Riverhead Town's 2020 Strategic Parking Plan identified Griffing Avenue and...

Riverhead Town's 2020 Strategic Parking Plan identified Griffing Avenue and portions of Main Street as the roadways with the highest demand, both of which have two-hour parking limits. Credit: James Carbone

Riverhead officials may change parking regulations downtown to free up more parking space for visitors and residents.

The proposed changes are part of recommendations originally made in the town’s Strategic Parking Plan document from 2020. The goals of the plan, posted on Riverhead’s website, are to identify major parking concerns raised by visitors, residents and business owners, predict long-term parking demand and generate short- and long-term solutions to tackle such problems.

The plan identified Griffing Avenue and portions of Main Street as the roadways with the highest demand, both of which have two-hour parking limits.
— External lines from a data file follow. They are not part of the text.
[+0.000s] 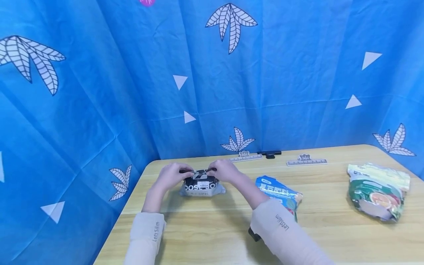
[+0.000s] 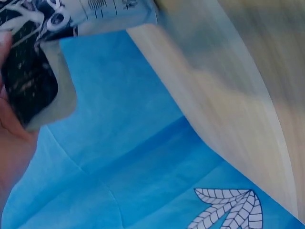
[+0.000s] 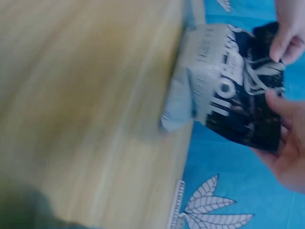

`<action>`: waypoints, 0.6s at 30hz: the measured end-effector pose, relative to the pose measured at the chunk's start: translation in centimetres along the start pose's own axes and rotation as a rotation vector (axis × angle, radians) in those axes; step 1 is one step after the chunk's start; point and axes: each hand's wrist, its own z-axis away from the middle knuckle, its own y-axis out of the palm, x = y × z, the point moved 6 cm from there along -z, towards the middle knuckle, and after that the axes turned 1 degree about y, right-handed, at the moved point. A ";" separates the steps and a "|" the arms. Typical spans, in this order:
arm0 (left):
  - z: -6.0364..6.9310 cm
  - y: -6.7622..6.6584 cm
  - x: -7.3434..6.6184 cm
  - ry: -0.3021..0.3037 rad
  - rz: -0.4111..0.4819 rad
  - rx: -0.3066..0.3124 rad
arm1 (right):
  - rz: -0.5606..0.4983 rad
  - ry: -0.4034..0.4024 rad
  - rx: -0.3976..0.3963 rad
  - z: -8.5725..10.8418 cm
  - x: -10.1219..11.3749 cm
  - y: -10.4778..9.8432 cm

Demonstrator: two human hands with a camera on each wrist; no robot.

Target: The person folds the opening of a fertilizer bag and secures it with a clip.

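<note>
Here, the left hand [image 1: 173, 176] and right hand [image 1: 225, 171] pinch the top edge of the bag [image 1: 200, 187], grips closed; a blue pack [image 1: 277, 192] lies nearby.

Item count, work area
Hands: two, one left hand [image 1: 173, 176] and one right hand [image 1: 226, 170]. Sleeves: two, one left sleeve [image 1: 145, 232] and one right sleeve [image 1: 285, 232]. Packages: three, comprising one black-and-white bag [image 1: 200, 187], one blue package [image 1: 275, 191] and one green package [image 1: 377, 195]. Ruler-marked clips: two, one left ruler clip [image 1: 246, 157] and one right ruler clip [image 1: 307, 162]. Black clips: one black clip [image 1: 269, 154]; one further dark object [image 1: 254, 235], partly covered by a sleeve, is unidentifiable. Tables: one wooden table [image 1: 205, 224]. Curtain prints, head view: five leaf clusters [image 1: 235, 35]; six white triangles [image 1: 180, 81], one cut by the frame edge; one pink mark [image 1: 147, 2], likewise cut.
</note>
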 end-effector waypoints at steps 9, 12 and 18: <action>0.5 -0.9 0.3 -0.004 0.130 -0.034 | -0.083 0.000 0.122 0.3 -0.1 -0.4; 0.4 -0.9 0.6 -0.022 0.147 -0.017 | -0.101 0.025 0.116 0.3 -0.2 -0.4; 0.2 -0.9 1.5 -0.091 0.224 0.052 | -0.177 -0.009 0.154 0.2 -0.6 -0.4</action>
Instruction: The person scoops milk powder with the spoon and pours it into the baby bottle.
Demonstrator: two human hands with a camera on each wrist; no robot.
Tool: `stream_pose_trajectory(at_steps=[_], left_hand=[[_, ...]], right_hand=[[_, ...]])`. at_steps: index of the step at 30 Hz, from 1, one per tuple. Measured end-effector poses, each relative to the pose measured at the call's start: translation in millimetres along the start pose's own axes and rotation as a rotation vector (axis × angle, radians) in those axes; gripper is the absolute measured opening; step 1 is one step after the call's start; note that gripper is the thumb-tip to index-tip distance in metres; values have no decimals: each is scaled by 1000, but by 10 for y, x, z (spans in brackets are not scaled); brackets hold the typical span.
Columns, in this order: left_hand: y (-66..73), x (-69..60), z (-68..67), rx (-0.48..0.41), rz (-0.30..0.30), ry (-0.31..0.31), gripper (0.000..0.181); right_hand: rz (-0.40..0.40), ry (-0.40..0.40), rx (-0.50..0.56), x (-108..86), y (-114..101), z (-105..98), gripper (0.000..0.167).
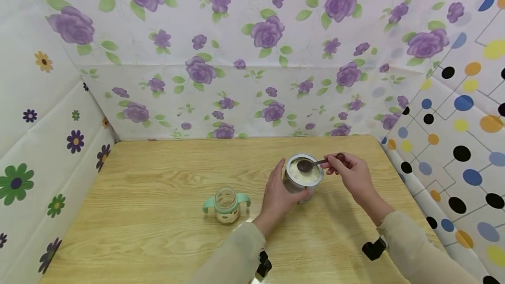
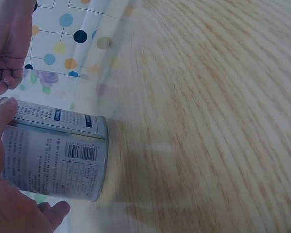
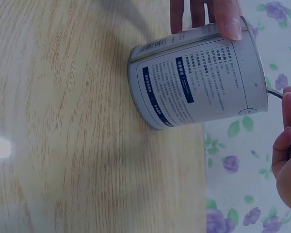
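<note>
A metal can (image 1: 293, 185) of pale powder (image 1: 307, 177) stands uncovered on the right side of the table. My left hand (image 1: 278, 196) grips its side, thumb at the near wall and fingers round the left. In my right hand (image 1: 353, 177) is the handle of a dark spoon (image 1: 305, 166), pinched between thumb and fingers. The spoon's bowl is inside the can's mouth, over the powder; whether it touches the powder I cannot tell. Printed text and a barcode cover the can wall (image 3: 199, 77) in the right wrist view, where the spoon's bowl is hidden.
Left of the can stands a clear baby bottle (image 1: 227, 216) with a mint-green collar and two side handles, its top uncovered. The wooden table (image 1: 158, 179) meets a flowered cloth (image 1: 240, 86) at the back and a dotted cloth (image 1: 453, 143) on the right.
</note>
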State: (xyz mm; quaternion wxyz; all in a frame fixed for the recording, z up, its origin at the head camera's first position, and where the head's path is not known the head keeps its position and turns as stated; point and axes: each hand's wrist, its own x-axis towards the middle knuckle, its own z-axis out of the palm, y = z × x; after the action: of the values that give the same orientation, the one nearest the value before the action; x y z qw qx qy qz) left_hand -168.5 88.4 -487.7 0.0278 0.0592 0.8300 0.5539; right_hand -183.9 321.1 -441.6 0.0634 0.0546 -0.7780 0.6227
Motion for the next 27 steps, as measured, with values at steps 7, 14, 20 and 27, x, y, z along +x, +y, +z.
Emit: stream_pose_trajectory(at_steps=[7, 14, 20, 27], left_hand=[[-55, 44, 54, -42, 5, 2, 119], [-77, 68, 71, -46, 21, -8, 114], [-92, 74, 79, -49, 44, -3, 108], [-109, 87, 92, -39, 59, 7, 109]], right_hand=[[-38, 10, -73, 7, 25, 50, 37], [-35, -53, -79, 40, 7, 85, 39], [-14, -147, -108, 54, -7, 82, 35], [20, -239, -134, 41, -34, 65, 34]])
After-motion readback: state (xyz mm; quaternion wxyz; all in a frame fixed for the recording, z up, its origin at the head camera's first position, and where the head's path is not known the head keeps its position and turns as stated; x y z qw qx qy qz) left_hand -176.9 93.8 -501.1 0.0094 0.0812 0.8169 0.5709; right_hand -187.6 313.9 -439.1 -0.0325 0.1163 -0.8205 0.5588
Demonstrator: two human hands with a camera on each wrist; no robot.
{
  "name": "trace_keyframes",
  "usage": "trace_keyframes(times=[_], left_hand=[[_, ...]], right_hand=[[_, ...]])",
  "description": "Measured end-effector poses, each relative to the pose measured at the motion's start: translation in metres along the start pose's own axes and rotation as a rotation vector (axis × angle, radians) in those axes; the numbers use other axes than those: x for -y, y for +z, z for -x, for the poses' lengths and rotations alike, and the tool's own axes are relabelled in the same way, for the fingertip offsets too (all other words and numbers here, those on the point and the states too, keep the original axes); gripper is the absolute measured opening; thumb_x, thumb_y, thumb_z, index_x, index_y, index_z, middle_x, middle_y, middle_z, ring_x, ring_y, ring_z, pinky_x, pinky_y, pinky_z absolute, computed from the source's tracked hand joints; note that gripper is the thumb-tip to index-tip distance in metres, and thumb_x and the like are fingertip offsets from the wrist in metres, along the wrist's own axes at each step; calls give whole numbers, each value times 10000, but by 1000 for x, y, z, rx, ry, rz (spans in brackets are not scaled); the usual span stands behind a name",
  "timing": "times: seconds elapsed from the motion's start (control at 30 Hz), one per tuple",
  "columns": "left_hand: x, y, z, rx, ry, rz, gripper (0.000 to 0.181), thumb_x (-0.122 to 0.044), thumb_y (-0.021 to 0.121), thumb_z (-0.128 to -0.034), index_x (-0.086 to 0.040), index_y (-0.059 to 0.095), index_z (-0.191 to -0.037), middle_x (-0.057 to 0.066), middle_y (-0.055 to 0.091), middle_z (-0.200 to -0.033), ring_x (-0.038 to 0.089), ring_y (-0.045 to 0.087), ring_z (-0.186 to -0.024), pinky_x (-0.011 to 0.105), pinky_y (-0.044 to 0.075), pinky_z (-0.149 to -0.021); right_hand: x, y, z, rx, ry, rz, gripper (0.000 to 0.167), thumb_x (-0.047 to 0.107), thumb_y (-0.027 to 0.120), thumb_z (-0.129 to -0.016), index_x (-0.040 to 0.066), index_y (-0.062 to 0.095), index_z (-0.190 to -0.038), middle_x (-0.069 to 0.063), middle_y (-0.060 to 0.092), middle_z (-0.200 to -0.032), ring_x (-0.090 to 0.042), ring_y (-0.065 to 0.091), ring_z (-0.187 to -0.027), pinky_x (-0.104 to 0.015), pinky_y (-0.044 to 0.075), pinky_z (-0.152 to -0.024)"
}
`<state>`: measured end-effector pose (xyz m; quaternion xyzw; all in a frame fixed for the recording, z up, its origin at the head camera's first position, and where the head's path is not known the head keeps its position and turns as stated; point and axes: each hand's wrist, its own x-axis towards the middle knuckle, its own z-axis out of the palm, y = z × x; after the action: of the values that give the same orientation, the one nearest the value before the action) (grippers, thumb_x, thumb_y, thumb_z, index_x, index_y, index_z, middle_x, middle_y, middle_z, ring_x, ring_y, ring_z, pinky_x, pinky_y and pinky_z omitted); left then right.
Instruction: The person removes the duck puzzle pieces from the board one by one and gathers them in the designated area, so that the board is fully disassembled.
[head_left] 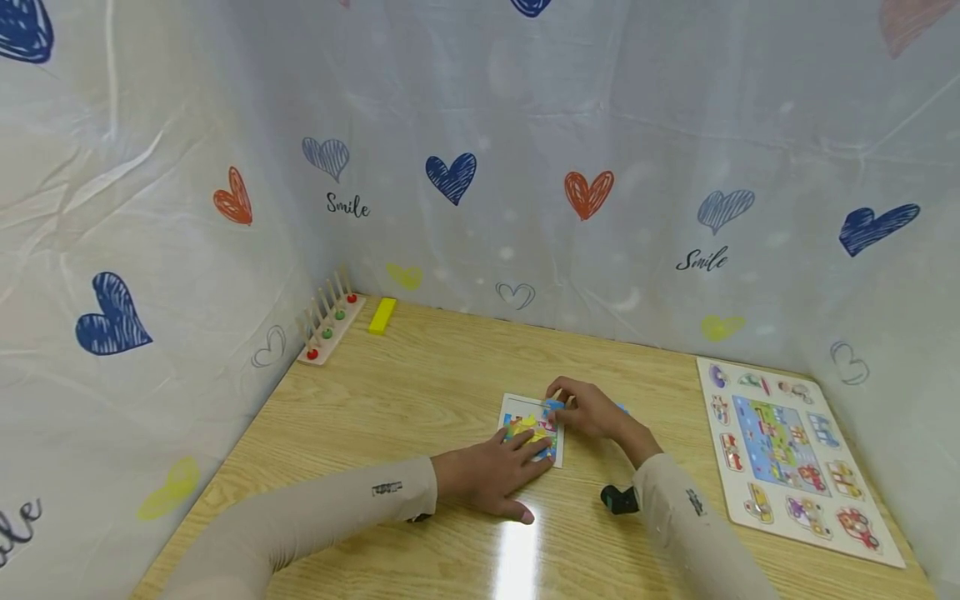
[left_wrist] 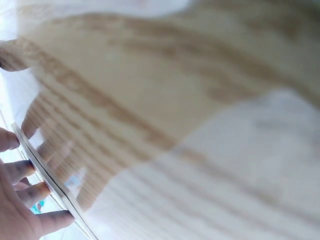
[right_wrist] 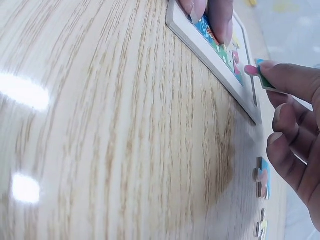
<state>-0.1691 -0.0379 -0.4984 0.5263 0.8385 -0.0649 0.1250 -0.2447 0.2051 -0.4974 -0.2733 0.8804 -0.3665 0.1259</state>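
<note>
A small jigsaw tray (head_left: 513, 399) with a white rim and a colourful, partly covered picture lies on the table. My left hand (head_left: 495, 473) rests on it with spread, straight fingers; in the left wrist view those fingers touch its edge. At the tray's upper right corner, my right hand (head_left: 592, 411) pinches a jigsaw piece (right_wrist: 262, 77) between thumb and fingers. The piece, green, blue and pink, is tilted just above the rim in the right wrist view. Below that hand lie two loose jigsaw pieces, one blue and pink (right_wrist: 265, 178), the other cut off by the frame (right_wrist: 263, 230).
A large picture board (head_left: 724, 493) with vehicle pieces lies at the right. Back left stand a peg board (head_left: 339, 335) with red and green beads and a yellow block (head_left: 382, 317). Heart-printed curtains (head_left: 517, 250) border the table's back and sides.
</note>
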Motion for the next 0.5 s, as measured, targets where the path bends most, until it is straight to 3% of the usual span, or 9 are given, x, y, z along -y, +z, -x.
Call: trace_keyframes(times=[0.3, 0.5], left_hand=[[0, 0, 0, -2, -6, 4, 858, -739, 247, -980, -190, 145, -1631, 67, 95, -1700, 341, 150, -1551, 565, 281, -1182], [-1, -1, 2, -10, -7, 1, 860, -737, 249, -979, -180, 161, -1628, 78, 103, -1698, 350, 161, -1548, 564, 281, -1184]], right_hand=[[1, -6, 5, -52, 18, 31, 225, 76, 630, -978, 101, 656, -1200, -57, 667, -1005, -154, 575, -854, -289, 487, -734], [0, -10, 12, -71, 32, 6, 257, 97, 604, -1004, 61, 648, -1254, -88, 634, -1026, -132, 537, -738, -266, 479, -627]])
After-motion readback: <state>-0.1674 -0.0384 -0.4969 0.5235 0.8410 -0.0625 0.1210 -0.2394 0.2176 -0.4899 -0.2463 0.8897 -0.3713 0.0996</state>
Dawn Thomas, the town’s Community Development Agency director, told Newsday on Tuesday that the proposed changes would convert parking spaces on all of Main Street stretching from Union Avenue to past Griffing Avenue and up Roanoke Avenue from two-hour parking to one-hour parking as part of the first of a two-phase change downtown.

“We want the parking that is closer to the businesses to be shorter term so we can turn those spaces over more often,” Thomas said. “That way, if you have a short trip to pick something up, you’re not staying there for two hours and having lunch rather than parking in the parking lot and walking a little bit for a longer stay.”

Other changes in the first phase of the parking plan will involve designating 15-minute parking spaces below a new apartment building on East McDermott Avenue and Main Street. About eight of the 15-minute spaces would be created there, Thomas said.

The second phase would include changing downtown parking in certain lots in other areas that are away from Main Street so that two-hour parking could be created closer to Main Street while spaces that have three-hour parking limits are located farther away, Thomas said.

Thomas said the changes would take several months to finalize, and the board will listen to feedback from residents at public hearings discussing the alterations. The first public hearing is expected to be held in October.

Riverhead Supervisor Yvette Aguiar said the town will issue a news release notifying residents once parking changes are finalized.

“Public engagement is always good, especially when parking is a sensitive subject in Riverhead,” Aguiar said.